Published in Optica last month, the scientists' work describes how the structure of a mantis shrimp’s eye, which is naturally able to detect UV light, was used to inspire a camera that they say could potentially improve early cancer detection, as well as find a use for studying marine animals.

The mantis shrimp possesses one of the most sophisticated eyes in nature, according to the researchers. Human vision has three different types of colour receptor, whereas the mantis shrimp has 16 different types, in addition to six channels that detect the polarisation of light.

Still frames captured from a video of marine animals in full colour (left), and false-color maps (right) where red and blue indicate highly polarised and unpolarised light. (Image: Garcia et al.)

‘The animal kingdom is full of creatures with much more sensitive and sophisticated eyes than our own,’ said Professor Viktor Gruev of the University of Illinois, a co-author of the study. ‘These organs not only surpass the sensitivity of our own visual systems, they also capture more visual information, using less power and space, than today’s most sophisticated, state-of-the-art cameras.’

According to Gruev, nature has constructed the mantis shrimp’s eye in such a way that photosensitive elements are vertically stacked on top of each other, allowing for the absorption of shorter, blue wavelengths in the shallow photoreceptors and longer, red wavelengths in the deeper receptors. The photoreceptors are also organised in a periodic fashion at the nanoscale that allows them to ‘see’ the polarised properties of light.

Gruev and Washington University in St. Louis graduate student Missael Garcia therefore sought to replicate the shrimp’s visual system using optical components to create the camera.

Professor Viktor Gruev, right, and graduate student Missael Garcia, left. (Image: L. Brian Stauffer)

‘The same laws of physics that apply to the mantis visual system also apply to silicon materials,’ explained Garcia. ‘By stacking multiple photodiodes on top of each other in silicon, we can see colour without the use of special filters. And by combining this technology with metallic nanowires, we effectively have replicated the portion of the mantis shrimp visual system that allows it to sense both colour and polarisation.’

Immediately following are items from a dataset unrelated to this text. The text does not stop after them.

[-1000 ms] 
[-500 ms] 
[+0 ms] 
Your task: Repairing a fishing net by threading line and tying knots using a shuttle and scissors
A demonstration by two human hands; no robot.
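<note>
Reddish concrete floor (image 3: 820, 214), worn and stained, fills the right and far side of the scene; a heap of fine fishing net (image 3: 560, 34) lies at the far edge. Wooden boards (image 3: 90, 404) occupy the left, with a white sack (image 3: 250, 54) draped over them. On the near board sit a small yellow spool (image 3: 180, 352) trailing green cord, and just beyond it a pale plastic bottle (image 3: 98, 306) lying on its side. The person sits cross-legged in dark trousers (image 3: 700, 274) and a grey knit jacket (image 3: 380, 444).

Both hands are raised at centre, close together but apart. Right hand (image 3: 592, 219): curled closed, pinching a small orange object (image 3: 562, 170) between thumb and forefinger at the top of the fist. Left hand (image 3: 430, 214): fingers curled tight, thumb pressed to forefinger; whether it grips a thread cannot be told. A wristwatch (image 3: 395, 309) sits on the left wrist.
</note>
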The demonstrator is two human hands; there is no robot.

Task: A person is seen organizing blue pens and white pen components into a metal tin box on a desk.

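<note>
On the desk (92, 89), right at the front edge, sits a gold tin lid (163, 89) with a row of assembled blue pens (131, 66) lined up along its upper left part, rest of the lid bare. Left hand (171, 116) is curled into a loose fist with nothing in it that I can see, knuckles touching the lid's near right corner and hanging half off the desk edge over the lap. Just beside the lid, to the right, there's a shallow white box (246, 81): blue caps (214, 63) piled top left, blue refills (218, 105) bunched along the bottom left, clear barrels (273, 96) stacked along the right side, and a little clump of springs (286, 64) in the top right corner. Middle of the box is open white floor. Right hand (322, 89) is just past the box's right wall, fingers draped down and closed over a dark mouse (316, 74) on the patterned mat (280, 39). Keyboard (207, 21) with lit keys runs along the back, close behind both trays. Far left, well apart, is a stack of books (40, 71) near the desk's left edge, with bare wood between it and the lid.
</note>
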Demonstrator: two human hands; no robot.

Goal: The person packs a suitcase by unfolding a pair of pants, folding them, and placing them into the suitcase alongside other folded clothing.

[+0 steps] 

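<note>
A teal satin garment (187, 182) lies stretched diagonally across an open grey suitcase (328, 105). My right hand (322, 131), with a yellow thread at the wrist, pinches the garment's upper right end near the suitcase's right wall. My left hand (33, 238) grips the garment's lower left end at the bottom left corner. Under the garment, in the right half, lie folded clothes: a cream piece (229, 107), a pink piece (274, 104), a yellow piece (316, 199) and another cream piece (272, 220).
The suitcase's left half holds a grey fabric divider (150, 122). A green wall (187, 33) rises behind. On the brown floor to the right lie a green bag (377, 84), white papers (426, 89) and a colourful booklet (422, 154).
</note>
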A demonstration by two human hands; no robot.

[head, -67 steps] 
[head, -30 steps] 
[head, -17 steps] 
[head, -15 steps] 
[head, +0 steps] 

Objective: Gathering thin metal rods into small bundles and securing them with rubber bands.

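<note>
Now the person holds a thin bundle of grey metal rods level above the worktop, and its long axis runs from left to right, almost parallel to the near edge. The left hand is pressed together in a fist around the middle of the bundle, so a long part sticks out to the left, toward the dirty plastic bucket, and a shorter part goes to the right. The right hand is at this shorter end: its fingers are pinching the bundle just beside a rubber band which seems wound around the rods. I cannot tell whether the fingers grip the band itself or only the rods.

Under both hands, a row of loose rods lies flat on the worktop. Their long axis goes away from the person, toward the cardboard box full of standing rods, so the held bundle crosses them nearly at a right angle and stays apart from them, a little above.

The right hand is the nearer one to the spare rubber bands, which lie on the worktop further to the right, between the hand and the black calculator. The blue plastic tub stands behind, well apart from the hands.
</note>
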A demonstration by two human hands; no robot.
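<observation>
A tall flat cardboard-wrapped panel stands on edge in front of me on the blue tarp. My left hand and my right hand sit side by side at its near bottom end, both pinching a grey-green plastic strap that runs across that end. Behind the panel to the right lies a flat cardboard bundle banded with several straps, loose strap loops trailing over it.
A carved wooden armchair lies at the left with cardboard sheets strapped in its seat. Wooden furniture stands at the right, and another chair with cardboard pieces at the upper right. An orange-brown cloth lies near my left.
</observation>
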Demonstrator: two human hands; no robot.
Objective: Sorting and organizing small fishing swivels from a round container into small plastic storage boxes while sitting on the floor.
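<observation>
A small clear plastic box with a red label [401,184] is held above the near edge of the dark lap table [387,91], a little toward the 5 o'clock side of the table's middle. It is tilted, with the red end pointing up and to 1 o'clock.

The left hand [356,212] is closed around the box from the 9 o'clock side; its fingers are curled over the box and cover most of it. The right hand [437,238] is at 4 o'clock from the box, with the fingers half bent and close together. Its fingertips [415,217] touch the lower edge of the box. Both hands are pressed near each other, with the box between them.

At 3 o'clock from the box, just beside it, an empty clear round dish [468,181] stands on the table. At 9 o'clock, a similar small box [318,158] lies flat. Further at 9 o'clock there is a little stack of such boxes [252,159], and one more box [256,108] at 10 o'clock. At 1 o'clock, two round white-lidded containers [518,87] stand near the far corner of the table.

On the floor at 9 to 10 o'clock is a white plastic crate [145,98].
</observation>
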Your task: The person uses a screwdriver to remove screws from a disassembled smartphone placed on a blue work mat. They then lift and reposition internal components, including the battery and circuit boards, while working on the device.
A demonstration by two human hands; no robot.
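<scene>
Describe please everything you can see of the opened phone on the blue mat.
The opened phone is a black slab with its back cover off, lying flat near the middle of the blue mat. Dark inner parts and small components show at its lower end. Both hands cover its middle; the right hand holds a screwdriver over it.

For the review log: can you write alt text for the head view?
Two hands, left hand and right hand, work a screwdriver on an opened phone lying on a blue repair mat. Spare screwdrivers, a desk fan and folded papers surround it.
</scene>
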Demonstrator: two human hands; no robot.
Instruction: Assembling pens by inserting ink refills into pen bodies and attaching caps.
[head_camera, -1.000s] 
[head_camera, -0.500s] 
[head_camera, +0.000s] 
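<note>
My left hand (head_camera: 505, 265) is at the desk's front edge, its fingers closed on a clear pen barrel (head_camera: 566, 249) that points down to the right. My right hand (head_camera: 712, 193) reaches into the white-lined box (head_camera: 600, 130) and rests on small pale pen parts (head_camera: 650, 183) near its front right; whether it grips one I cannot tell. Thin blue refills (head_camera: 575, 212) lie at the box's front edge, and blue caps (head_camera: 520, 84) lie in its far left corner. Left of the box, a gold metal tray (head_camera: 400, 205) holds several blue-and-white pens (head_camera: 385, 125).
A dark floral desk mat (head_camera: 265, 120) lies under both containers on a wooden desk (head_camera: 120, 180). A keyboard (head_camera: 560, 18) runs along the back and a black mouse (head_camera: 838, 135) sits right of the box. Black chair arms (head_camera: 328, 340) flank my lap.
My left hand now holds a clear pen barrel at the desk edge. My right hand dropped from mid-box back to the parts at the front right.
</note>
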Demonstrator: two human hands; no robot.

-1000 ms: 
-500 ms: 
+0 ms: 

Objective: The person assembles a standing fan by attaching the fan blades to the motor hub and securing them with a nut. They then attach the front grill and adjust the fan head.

This combination of silicon photodetectors and nanomaterials allowed the Illinois research team to create a 1,280 x 720-pixel resolution colour-polarisation camera with better than 30 per cent quantum efficiency in the visible spectrum and high polarisation extinction ratios.

The applications for such cameras are wide-ranging, according to the researchers, from early cancer detection to monitoring underwater creatures, which often communicate via invisible signals that can't be detected with standard cameras.

‘The notion that we can detect early formation of cancer is what is driving this research forward,’ commented Gruev. ‘The cost of this technology is less than $100, which will enable quality healthcare in resource-limited places around the world.’

Bio-inspired vision is gaining increasing interest throughout a number of industries thanks to its ability to offer significantly reduced data rates via event-based imaging, which corresponds well with the concept of embedded vision.

£1.3 million three-year EPSRC project is currently underway at Kingston University London, University College London, and King's College London to explore the potential applications of newly developed eye-inspired sensors, while researchers at the University of Zurich are using eye-inspired cameras to guide drones in low-light conditions.